Victoria is 11, and she will spend part of her school holidays undergoing her 26th health scan monitoring the tumour, slightly smaller than a golf ball, near the centre of her brain.
She was diagnosed at three-years-old. The Robinson family was spending time in Sydney when Wendy, Victoria's mother, realised she was having trouble walking.
"She kept falling over," Wendy says in her home at Valentine. "I could see that she had no control over her left foot."
X-rays of her leg came back clear, but something was still wrong. A family friend was concerned about Victoria and Wendy was becoming frantic. The tumour was pushing on the right side of Victoria's brain, causing her left-side weakness. Doctors scrambled. Ken remembers the night he received the call.
"They said 'I'm a doctor'," Ken recalls on Friday, "Your daughter has a tumour, could have days to live, I need your consent to operate." He slumps back in the couch.

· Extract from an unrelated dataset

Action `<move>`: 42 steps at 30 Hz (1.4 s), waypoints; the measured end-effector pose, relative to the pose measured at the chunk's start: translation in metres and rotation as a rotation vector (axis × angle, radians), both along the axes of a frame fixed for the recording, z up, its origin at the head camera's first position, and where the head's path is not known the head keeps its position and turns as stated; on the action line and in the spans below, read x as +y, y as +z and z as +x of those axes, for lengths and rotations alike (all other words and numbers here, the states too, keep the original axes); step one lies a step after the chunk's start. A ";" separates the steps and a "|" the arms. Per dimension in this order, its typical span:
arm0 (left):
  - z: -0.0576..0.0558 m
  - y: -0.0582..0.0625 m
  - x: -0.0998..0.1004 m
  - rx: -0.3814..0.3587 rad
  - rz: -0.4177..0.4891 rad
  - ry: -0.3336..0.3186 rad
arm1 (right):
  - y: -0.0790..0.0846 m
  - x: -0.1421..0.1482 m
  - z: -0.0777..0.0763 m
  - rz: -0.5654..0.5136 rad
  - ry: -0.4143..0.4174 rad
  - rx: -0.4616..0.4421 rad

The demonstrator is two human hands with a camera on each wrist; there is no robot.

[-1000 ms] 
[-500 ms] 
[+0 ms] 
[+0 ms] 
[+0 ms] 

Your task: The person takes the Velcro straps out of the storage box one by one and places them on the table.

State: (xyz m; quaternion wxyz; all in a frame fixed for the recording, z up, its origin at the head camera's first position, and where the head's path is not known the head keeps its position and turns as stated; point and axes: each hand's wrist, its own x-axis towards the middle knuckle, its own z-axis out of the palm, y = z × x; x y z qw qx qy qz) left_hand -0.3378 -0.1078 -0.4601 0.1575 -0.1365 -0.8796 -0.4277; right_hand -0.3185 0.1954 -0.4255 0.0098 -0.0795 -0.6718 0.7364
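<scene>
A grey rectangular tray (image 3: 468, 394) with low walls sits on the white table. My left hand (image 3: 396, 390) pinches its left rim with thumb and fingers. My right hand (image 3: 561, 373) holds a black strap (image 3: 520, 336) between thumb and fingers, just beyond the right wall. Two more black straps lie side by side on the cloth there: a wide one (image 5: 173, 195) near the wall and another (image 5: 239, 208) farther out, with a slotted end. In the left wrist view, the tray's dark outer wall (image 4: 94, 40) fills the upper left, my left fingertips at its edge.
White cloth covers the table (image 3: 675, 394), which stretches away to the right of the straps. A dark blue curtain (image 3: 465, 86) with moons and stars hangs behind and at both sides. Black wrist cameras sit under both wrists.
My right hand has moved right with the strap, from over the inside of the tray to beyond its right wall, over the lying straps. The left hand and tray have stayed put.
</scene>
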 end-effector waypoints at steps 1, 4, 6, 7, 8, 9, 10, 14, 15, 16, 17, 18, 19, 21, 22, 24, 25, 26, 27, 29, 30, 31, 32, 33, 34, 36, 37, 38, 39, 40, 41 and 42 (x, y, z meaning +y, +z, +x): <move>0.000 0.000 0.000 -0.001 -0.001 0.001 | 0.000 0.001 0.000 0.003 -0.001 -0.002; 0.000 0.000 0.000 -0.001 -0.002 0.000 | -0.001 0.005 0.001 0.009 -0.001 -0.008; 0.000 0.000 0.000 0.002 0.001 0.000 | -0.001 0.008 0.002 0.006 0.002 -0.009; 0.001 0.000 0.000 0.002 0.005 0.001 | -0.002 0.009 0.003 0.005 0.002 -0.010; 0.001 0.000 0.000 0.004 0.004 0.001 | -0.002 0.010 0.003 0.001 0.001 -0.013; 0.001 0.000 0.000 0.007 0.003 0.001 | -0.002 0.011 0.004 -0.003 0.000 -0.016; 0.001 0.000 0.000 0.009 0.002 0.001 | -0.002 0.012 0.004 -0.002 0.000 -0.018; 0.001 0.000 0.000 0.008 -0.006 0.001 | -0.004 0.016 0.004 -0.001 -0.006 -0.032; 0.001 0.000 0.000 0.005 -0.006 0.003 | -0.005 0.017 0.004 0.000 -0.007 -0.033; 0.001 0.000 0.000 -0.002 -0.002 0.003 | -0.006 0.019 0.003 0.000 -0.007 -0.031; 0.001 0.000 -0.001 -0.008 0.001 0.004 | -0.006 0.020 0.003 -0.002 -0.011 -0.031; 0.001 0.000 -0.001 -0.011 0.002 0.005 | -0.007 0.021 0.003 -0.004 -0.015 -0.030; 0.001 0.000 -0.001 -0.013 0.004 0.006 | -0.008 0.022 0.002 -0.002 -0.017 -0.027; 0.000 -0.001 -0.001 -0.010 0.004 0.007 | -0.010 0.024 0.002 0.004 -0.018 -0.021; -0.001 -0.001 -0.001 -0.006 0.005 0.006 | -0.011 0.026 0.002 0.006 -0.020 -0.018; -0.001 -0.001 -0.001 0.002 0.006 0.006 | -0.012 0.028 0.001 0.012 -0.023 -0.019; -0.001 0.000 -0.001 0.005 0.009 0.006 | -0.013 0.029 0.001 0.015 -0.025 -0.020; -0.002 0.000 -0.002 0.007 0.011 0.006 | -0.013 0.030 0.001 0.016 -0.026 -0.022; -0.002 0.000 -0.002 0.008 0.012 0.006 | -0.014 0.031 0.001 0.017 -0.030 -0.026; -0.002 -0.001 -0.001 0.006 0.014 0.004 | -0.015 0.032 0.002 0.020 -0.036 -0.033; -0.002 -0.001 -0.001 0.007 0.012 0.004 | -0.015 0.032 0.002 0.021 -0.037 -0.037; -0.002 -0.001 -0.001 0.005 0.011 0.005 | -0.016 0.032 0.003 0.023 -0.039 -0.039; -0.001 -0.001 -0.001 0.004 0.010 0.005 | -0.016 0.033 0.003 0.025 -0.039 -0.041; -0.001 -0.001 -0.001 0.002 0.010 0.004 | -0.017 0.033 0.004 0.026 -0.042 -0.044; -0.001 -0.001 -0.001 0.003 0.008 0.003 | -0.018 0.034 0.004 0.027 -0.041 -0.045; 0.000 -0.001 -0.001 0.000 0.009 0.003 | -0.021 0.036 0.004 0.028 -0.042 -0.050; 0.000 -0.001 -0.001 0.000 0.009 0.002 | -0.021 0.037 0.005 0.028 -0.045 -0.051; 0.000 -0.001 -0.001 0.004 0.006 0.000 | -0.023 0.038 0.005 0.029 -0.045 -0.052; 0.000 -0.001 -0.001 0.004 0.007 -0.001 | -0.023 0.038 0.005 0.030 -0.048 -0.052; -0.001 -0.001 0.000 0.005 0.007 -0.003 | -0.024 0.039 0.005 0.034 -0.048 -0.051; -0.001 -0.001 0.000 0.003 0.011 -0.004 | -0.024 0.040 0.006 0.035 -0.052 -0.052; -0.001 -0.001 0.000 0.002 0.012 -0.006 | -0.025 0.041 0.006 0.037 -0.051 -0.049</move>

"It was horrifying," Wendy says. Suddenly, she and Ken were searching for answers to questions no parent could imagine asking about their child; questions every parent dreads.

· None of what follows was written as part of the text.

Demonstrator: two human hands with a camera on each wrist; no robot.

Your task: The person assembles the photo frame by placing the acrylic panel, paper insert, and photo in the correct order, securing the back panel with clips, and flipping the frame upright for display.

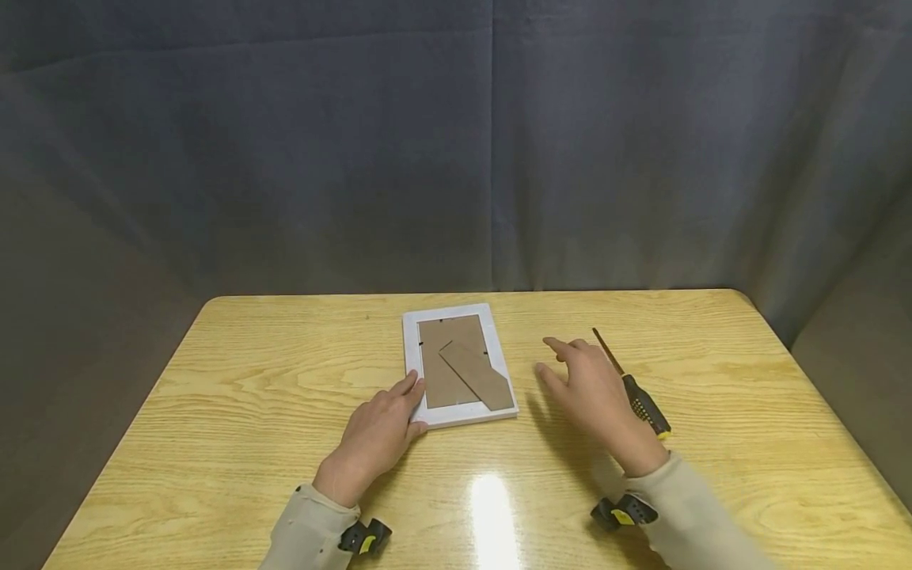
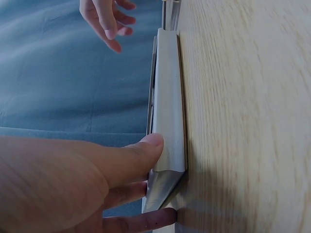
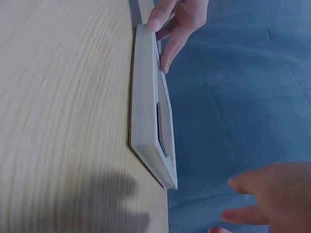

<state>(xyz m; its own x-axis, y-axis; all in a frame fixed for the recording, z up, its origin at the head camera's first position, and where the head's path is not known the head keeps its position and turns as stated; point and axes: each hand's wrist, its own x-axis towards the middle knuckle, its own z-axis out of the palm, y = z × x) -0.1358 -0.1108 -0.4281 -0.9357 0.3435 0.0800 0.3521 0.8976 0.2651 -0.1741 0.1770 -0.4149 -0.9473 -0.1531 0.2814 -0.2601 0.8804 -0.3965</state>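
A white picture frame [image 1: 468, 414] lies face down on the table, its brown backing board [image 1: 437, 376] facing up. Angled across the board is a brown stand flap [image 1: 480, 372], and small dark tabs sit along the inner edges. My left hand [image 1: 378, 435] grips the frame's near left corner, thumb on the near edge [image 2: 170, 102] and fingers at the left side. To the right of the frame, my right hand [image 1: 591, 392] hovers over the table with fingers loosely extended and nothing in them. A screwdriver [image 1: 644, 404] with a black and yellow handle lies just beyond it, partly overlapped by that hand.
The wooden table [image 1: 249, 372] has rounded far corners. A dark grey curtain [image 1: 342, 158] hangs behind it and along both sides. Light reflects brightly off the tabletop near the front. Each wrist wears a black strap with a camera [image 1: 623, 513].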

It was a nurse who suggested writing could help Wendy process what was happening; part-catharsis, part-memoir, part guide through the traumatic wilderness. Her online blog became a self-published book in 2018 - the guide Wendy and Ken say they "wished we'd had the day we arrived at hospital".

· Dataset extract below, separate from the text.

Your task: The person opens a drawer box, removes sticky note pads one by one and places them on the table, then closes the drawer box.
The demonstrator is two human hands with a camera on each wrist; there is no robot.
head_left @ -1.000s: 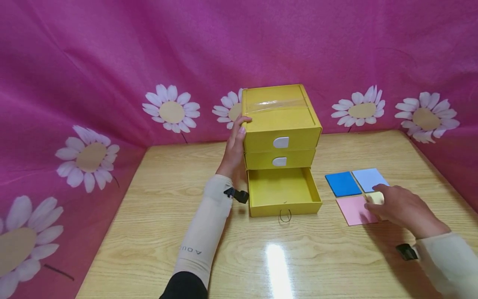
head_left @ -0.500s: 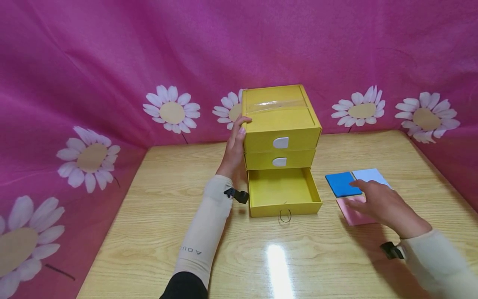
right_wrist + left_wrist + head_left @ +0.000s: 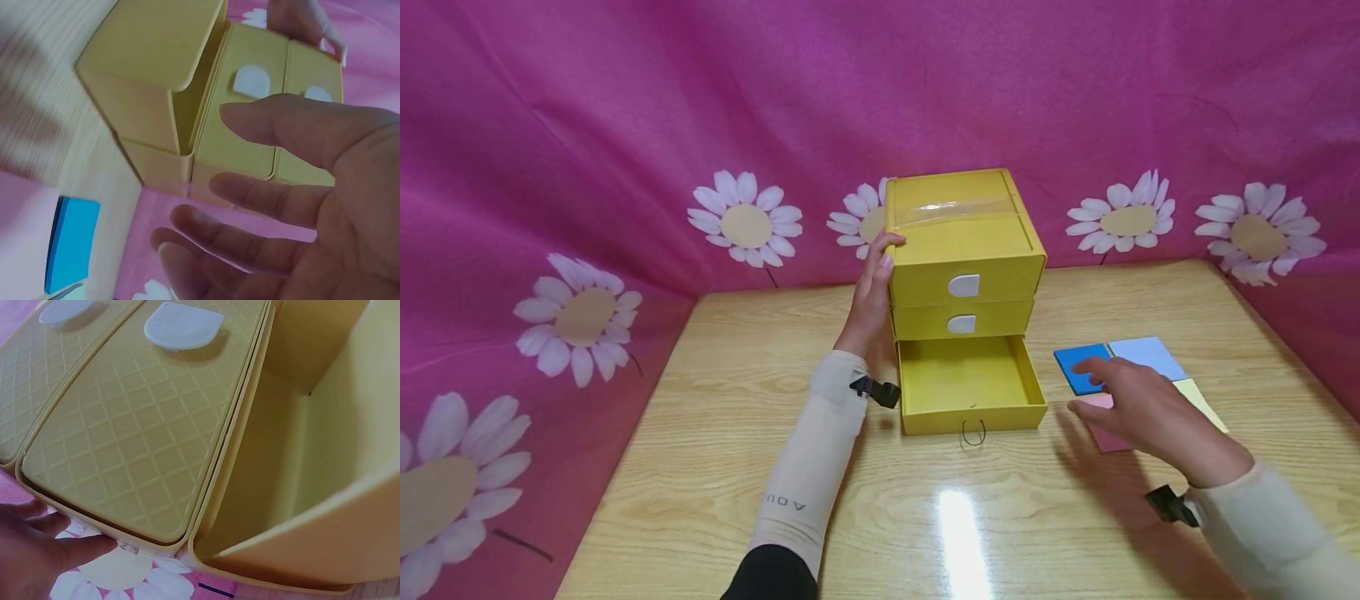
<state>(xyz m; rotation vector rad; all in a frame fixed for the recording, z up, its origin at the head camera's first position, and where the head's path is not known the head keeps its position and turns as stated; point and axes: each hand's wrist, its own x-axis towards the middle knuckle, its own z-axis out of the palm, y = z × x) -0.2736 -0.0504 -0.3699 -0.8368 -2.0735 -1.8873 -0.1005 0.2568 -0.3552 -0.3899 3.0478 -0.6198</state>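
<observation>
My left hand (image 3: 872, 296) rests against the left side of the yellow drawer unit (image 3: 962, 225), one fingertip over its top edge. In the left wrist view, its fingers (image 3: 87, 549) lie extended along the unit's side. The bottom drawer (image 3: 973, 422) is pulled out; the two drawers above are closed. My right hand (image 3: 1153, 412) is over the square sticky note pads, fingers spread and holding nothing. It partly covers the blue pad (image 3: 1066, 358) and the pink pad (image 3: 1108, 438). The light blue pad (image 3: 1153, 354) and pale yellow pad (image 3: 1200, 402) lie just beyond it.
The upper drawers carry white tab handles (image 3: 964, 286); a thin dark loop (image 3: 973, 433) hangs at the bottom drawer's front. A pink cloth (image 3: 1037, 92) with daisies stands behind and beside the wooden table (image 3: 737, 400).
My right hand has moved left from the pale yellow pad across the pads towards the drawer, its fingers spreading. More of the yellow pad shows now. My left hand has stayed in place.
</observation>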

Wendy hopes the book can offer a guide for parents through not just cancer treatment but almost any kind of trauma.
The tumour in Victoria's brain cannot be removed, Wendy says, but after three years of chemotherapy between 2011 and 2014, it has stopped growing and the family has gradually rebuilt their lives.
"We came to the point quite a few years ago that we had to make a choice," Wendy says.
"We could continue living in fear, or we were just going to live like this day is the day we have got. We chose to live like that."